Il habite dans la banlieue d’Helsinki. Tu vois la fontaine, sur la place Tonhaaluüil ? Juste en face, il y a une petite rue bordée de maisonnettes en bois, avec des portions de jardinets. C’est au numéro 14 que demeure l’excellent Pietr Saälkonaar, notre pilote sauteur. Son délicieux pavillon a été baptisé Pluümtokuü, et un dessin délicatement peint sur la boîte aux lettres représente un oiseau stylisé dans le ciel bleu.
Martinet, le rouquin des bois, stoppe son campinge-car devant le pavillon.
— Terminus ! il nous annonce.
Il s’est fringué civilisé, c’est-à-dire qu’il a retrouvé un jean délavé, un T-shirt que ça représente une bouteille de Coca sur fond de palmeraie, et un blouson en toile de j’sais pas quoi, tellement hardeux et cradingue qu’un garagiste en voudrait pas pour torcher les jauges à huile.
Je pose ma main à serments sur l’épaule du bûcheron.
— Martinet, lui dis-je, il nous reste à te remercier du fond du cœur.
— Bé, quoi, on se quitte ? tonne l’étronceur.
— Ce qui nous reste à faire est délicat. Les choses pourraient mal tourner et impliquer des conséquences fâcheuses…
Il pète un grand coup sans s’excuser.
— Encore un qu’les All’mands auront pas, murmure machinalement Béru.
— Dites, les mecs, bougonne le géant rouge, fâcheux ou pas, j’en suis. Pour une fois qu’on peut se marrer.

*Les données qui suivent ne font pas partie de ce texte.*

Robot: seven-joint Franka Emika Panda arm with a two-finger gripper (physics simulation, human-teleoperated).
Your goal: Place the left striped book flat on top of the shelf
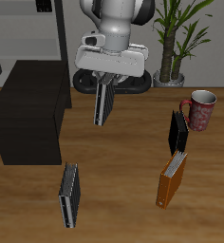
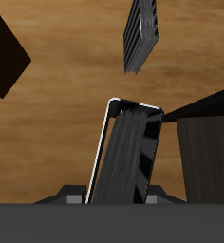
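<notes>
My gripper [image 1: 105,84] is shut on the left striped book [image 1: 103,104]. The book hangs on edge below the fingers, lifted above the wooden table. In the wrist view the held book [image 2: 128,157] fills the middle, with its white page edge showing. The shelf [image 1: 28,112] is a low black cabinet beside the gripper, its flat top bare. Its dark side also shows in the wrist view [image 2: 205,152]. The other, darker striped book [image 1: 68,195] stands on the table nearer the front edge, and shows in the wrist view [image 2: 142,33].
An orange book [image 1: 171,180] and a black book [image 1: 178,133] stand on the far side from the shelf, with a red mug [image 1: 199,109] behind them. A potted plant [image 1: 173,47] and a tall pale shelving frame [image 1: 38,28] stand at the back.
</notes>
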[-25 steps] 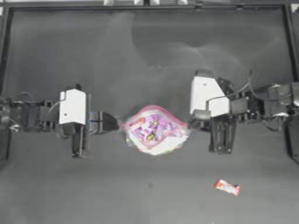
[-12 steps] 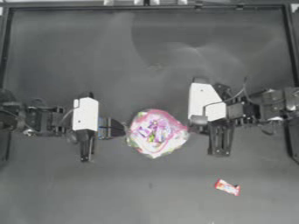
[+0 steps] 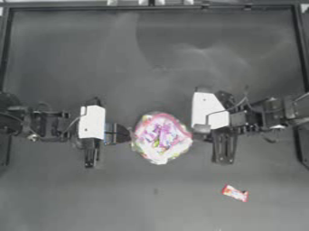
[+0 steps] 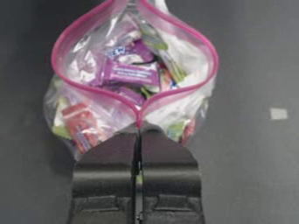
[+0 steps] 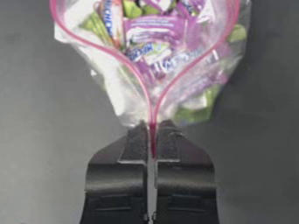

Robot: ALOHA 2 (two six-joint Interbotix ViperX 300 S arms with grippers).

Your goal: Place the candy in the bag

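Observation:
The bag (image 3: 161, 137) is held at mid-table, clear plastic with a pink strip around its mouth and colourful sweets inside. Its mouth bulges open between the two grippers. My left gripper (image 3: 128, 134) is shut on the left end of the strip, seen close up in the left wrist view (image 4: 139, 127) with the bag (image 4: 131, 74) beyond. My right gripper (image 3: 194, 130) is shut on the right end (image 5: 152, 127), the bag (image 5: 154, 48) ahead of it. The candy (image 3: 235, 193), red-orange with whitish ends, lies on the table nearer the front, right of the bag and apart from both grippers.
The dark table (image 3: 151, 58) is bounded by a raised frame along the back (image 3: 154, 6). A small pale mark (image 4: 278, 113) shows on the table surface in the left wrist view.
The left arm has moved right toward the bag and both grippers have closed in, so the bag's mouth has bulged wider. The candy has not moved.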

Cher garçon de France perdu dans la réside arctique ! Comme sa vaillance me touche. Ah, merci qu’il soit à ce point fraternel et coopératif.
— Bien vrai ? je soupire.
— Un salopard pareil, si vous voulez je vous le fends en deux.

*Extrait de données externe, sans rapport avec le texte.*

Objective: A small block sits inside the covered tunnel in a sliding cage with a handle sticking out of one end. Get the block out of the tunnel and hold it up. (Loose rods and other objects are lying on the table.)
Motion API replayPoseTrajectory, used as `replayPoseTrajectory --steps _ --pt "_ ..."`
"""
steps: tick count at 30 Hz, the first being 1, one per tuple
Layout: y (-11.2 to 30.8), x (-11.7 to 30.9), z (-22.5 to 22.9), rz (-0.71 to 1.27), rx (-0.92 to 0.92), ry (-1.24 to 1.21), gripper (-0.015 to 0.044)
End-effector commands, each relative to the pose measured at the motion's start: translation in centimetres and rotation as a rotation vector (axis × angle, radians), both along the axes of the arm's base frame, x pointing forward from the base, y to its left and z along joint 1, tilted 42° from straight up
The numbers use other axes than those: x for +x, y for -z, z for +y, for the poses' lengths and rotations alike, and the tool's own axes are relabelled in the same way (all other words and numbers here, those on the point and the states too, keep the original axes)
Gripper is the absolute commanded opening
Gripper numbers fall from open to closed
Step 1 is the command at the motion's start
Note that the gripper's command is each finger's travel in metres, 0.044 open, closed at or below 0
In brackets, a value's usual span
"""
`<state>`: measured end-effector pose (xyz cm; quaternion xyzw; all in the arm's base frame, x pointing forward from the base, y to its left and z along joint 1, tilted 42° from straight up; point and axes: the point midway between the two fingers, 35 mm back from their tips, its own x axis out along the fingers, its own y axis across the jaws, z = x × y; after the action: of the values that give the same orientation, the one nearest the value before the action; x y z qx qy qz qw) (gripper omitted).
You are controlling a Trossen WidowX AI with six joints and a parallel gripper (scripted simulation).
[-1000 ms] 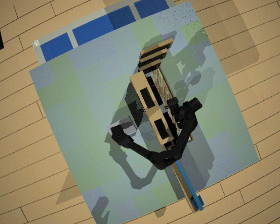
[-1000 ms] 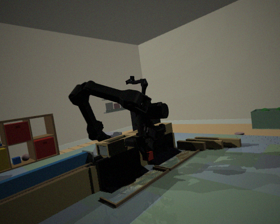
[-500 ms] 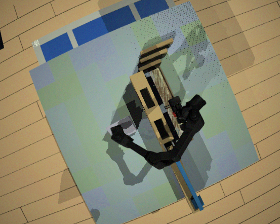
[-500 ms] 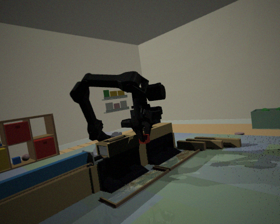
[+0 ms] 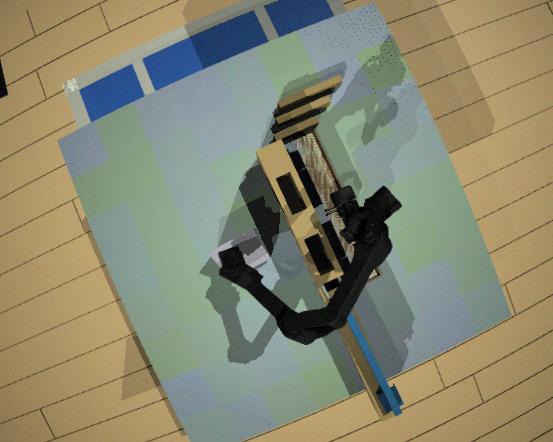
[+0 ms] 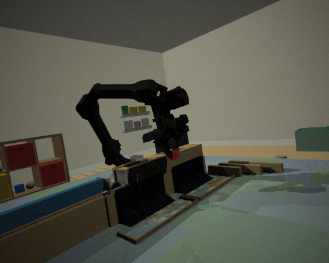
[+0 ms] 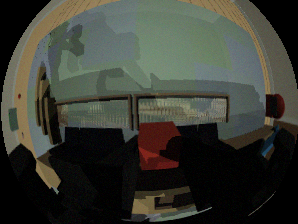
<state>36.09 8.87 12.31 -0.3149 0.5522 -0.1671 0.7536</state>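
Exterior view puts a green bin (image 6: 316,142) (image 7: 13,120) at three o'clock, past the patchwork mat (image 5: 172,250) (image 6: 257,226) (image 7: 175,45). The gripper (image 5: 332,210) (image 6: 172,155) (image 7: 157,137) apparently pinches a red block (image 6: 175,155) (image 7: 157,135).

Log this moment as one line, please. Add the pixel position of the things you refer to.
gripper (image 6: 173,157) (image 7: 157,137): shut on red block (image 6: 174,155) (image 7: 159,140) | block: out of tunnel (image 6: 184,149) | arm: above table

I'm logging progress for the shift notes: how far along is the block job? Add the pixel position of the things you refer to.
Looks done: the red block (image 6: 174,155) (image 7: 159,145) is out of the tunnel, near its wooden top (image 6: 194,147).
In hand: the hand (image 6: 171,155) (image 7: 157,137) grips it.
Left, probably: lifting it clearly higher.
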Motion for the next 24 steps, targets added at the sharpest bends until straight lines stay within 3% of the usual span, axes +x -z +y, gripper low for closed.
replayPoseTrajectory --steps 1,6,24 --pt "0.35 -0.36 1.07 -0.143 -0.005 -0.129 0.0000" --pt "0.36 -0.97 1.61 -0.263 -0.009 -0.209 0.0000" --pt "0.47 -0.41 1.56 -0.264 -0.008 -0.209 0.0000"
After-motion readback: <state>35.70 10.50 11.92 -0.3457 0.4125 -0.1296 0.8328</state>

— Que nenni, mon ami. Pour commencer, nous allons procéder de la manière suivante : tu vas entrer seul et tu demanderas après lui. De deux choses l’une : il y est ou non. S’il n’y est pas, nous l’attendrons. S’il y est, tu lui diras que tu viens livrer un canapé offert en hommage à son héroïsme par la revue Dypaä Cekkoneri. Et tu lui demanderas son aide pour le décharger. Une fois de retour au véhicule, tu ouvriras la porte arrière et tu lui fileras une bonne bourrade pour le précipiter à l’intérieur où nous l’attendrons.

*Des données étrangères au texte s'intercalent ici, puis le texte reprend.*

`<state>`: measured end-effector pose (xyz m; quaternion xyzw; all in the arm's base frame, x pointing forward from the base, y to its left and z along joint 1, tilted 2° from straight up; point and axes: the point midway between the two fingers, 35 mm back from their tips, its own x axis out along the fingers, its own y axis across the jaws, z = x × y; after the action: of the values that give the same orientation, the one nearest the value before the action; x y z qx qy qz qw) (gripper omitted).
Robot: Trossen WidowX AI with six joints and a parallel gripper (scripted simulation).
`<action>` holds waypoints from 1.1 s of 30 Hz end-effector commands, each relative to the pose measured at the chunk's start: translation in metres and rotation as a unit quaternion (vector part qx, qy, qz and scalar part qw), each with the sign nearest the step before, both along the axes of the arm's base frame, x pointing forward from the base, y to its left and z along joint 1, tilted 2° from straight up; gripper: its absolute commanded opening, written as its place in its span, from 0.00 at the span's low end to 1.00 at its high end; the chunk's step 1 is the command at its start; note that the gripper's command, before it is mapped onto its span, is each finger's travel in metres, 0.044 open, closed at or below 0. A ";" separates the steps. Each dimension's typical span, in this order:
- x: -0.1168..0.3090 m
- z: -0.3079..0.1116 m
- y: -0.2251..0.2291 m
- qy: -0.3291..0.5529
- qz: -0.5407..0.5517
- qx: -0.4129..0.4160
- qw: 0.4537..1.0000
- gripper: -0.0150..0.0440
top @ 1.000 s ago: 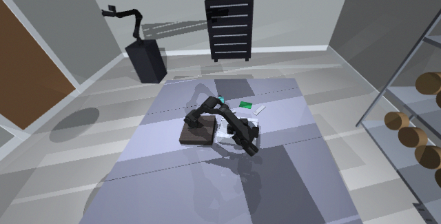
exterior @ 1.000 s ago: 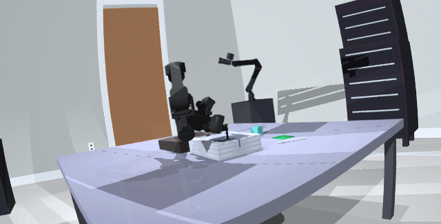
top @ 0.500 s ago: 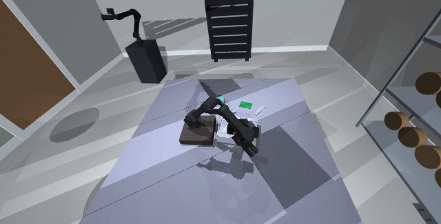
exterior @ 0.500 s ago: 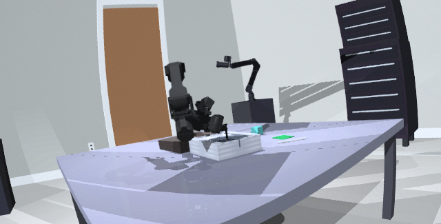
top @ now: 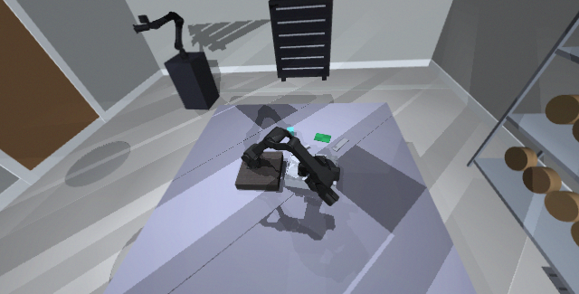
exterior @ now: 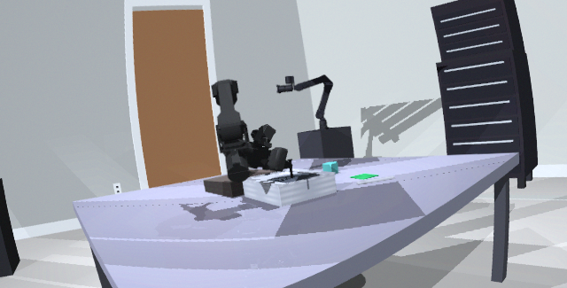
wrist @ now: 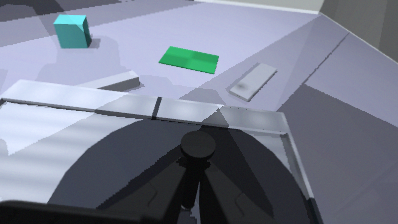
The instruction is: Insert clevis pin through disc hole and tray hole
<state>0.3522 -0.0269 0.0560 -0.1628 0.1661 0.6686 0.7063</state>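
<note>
Has the small pin (exterior: 291, 169) (wrist: 198, 145) clamped in the gripper (top: 304, 168) (exterior: 289, 166) (wrist: 193, 166), jaws closed on the shank just below the head. Holds it head up above the dark disc (exterior: 306, 176) (wrist: 125, 160), roughly upright in the exterior view. Seems to be past picking up and carrying, and at lining up or lowering. Cannot tell from here whether the tip is in the hole (hidden behind the fingers in the wrist view), but shows plenty of shank above the disc, so not yet hanging by the head. Leaves, by that reading, centring over both holes, lowering until the head meets the disc, opening the jaws and backing off without a touch. Must also keep the disc flat inside the rim of the tray (top: 298, 183) (exterior: 266, 192) (wrist: 130, 102), near enough to the far and right edges to risk a nudge against a wall. Best to retreat upward first, then away, clear of that rim. Beyond the far side, should watch for the blue block (top: 290, 129) (exterior: 330, 167) (wrist: 71, 32) at left, the green plate (top: 322, 137) (exterior: 364, 176) (wrist: 190, 60) farther right, and the grey bar (top: 340, 144) (wrist: 255, 81) at far right. To the left, in the top view, close beside the tray, allow for the brown block (top: 258, 178) (exterior: 221, 187) too.
</note>
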 end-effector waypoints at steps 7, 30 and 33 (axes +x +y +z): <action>-0.001 -0.002 0.000 0.002 0.002 0.001 1.000 0.25; 0.000 -0.001 0.001 0.009 0.001 -0.005 1.000 0.25; 0.000 -0.001 0.001 0.009 0.001 -0.006 1.000 0.25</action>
<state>0.3535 -0.0259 0.0551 -0.1595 0.1731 0.6701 0.7039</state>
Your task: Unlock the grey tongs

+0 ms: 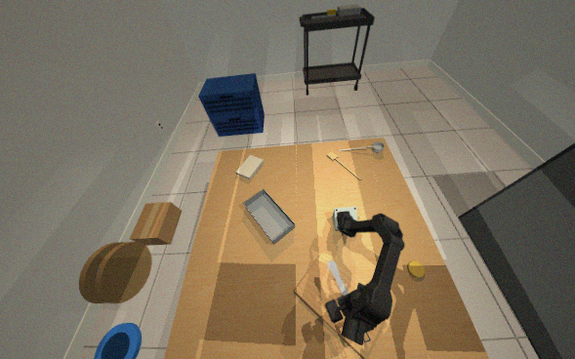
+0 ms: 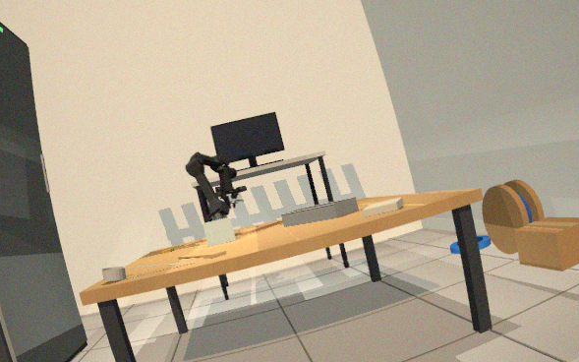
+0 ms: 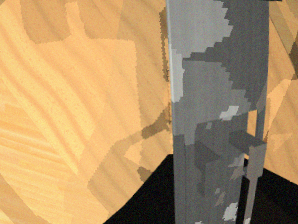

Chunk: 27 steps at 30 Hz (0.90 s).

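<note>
My gripper (image 2: 237, 195) (image 3: 199, 162) is shut on the grey tongs (image 1: 337, 277) (image 3: 205, 90), over the wooden board (image 1: 309, 289). One pale end of the tongs sticks out past the gripper toward the middle of the table in the top view. In the wrist view they run from top to bottom between the black fingers, their arms close together. The arm hides part of them, and I cannot tell the state of the lock or exactly how high they are. The roasting tin (image 1: 269, 218) (image 2: 318, 212) stands apart on the table, with nothing across it.
The arm's base stands on a pale block (image 1: 352, 213) (image 2: 219, 232). A yellow disc (image 1: 416, 269) lies right of the arm. A cream block (image 1: 250, 167) (image 2: 383, 207), a spatula (image 1: 346, 167) and a ladle-like tool (image 1: 377, 147) (image 2: 114, 273) lie toward the table's far end.
</note>
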Each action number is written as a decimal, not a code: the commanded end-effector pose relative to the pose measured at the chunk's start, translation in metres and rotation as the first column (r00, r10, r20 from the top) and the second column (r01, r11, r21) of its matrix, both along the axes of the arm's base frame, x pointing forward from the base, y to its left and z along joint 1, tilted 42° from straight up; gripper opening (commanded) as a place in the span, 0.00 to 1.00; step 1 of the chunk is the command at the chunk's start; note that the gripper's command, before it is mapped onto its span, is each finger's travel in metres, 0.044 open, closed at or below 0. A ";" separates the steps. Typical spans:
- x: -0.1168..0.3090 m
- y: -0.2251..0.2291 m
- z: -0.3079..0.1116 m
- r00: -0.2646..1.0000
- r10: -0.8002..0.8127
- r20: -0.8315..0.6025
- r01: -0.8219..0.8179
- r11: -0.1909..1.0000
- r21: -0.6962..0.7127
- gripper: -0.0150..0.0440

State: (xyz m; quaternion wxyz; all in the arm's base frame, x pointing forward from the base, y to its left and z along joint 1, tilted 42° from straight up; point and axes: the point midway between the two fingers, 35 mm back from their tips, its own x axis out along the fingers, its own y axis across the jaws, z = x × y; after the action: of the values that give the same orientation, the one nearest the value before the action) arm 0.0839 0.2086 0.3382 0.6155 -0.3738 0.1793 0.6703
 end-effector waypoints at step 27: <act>0.003 0.034 -0.036 1.000 -0.004 -0.008 0.004 1.000 -0.005 0.00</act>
State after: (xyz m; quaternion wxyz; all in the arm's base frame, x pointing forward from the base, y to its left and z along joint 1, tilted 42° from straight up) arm 0.0867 0.2396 0.3068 0.6150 -0.3716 0.1809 0.6715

— Banco ! annonce Martinet.
Et il s’éloigne en gazouillant, car si une hirondelle ne fait pas le printemps, il arrive à un Martinet de l’imiter. Le Mastar et Bibi passons à l’arrière de la roulotte. Une vitre latérale nous permet de mater du côté de la maisonnette. On voit le grand balaise sonner à la lourde. Une mignonne jeune dame brune s’amène, un grand tablier blanc à motifs noirs serré à la taille. Ils parlementent. Elle se tourne alors vers l’intérieur. Notre fumelard de pilote surgit, en manches de chemise. Une limace bleue, avec des pattes sur les épaules et des poches à rabats. Mon pote Martinet y va de sa légende et ponctue en montrant sa calèche. Saälkonaar paraît tout joyce et sa petite dame aussi. De contentement, elle dénoue son tablier et fonce dans son logis, pour, probably, sortir la boutanche d’akvavit des grands jours.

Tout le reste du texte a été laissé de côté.